Assignment | Return all of the material that follows, keeping each line exactly as it is.

Data excerpt |
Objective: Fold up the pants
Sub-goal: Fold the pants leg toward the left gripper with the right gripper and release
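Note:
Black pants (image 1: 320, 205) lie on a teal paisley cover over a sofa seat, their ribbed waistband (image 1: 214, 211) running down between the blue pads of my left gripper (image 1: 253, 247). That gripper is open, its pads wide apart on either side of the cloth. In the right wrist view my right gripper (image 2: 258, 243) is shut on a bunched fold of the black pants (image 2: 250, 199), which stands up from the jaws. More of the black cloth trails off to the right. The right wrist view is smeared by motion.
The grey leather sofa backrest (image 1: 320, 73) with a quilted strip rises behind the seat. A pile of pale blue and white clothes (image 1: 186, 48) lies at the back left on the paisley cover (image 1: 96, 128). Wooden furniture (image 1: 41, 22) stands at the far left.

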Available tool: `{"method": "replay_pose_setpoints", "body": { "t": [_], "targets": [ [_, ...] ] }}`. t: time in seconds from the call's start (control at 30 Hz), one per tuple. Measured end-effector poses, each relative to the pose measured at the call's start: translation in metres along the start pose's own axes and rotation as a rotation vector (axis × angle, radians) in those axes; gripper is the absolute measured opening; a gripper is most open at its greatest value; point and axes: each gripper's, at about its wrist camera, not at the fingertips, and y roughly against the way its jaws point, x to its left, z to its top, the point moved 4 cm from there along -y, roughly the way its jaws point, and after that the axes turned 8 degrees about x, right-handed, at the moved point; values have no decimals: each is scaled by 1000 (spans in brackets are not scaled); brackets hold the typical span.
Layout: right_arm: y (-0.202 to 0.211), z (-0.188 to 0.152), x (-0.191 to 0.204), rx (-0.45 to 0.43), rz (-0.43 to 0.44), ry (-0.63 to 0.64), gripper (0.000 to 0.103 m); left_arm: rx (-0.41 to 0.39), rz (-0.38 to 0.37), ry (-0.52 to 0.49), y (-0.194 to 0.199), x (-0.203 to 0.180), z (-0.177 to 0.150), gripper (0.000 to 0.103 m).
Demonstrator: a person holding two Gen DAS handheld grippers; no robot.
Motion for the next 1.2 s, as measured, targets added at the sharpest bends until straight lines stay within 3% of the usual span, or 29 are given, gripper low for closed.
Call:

Result |
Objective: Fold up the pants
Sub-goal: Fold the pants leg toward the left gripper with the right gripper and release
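Note:
Black pants (image 1: 320, 205) lie on a teal paisley cover over a sofa seat, their ribbed waistband (image 1: 214, 211) running down between the blue pads of my left gripper (image 1: 253, 247). That gripper is open, its pads wide apart on either side of the cloth. In the right wrist view my right gripper (image 2: 258, 243) is shut on a bunched fold of the black pants (image 2: 250, 199), which stands up from the jaws. More of the black cloth trails off to the right. The right wrist view is smeared by motion.
The grey leather sofa backrest (image 1: 320, 73) with a quilted strip rises behind the seat. A pile of pale blue and white clothes (image 1: 186, 48) lies at the back left on the paisley cover (image 1: 96, 128). Wooden furniture (image 1: 41, 22) stands at the far left.
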
Available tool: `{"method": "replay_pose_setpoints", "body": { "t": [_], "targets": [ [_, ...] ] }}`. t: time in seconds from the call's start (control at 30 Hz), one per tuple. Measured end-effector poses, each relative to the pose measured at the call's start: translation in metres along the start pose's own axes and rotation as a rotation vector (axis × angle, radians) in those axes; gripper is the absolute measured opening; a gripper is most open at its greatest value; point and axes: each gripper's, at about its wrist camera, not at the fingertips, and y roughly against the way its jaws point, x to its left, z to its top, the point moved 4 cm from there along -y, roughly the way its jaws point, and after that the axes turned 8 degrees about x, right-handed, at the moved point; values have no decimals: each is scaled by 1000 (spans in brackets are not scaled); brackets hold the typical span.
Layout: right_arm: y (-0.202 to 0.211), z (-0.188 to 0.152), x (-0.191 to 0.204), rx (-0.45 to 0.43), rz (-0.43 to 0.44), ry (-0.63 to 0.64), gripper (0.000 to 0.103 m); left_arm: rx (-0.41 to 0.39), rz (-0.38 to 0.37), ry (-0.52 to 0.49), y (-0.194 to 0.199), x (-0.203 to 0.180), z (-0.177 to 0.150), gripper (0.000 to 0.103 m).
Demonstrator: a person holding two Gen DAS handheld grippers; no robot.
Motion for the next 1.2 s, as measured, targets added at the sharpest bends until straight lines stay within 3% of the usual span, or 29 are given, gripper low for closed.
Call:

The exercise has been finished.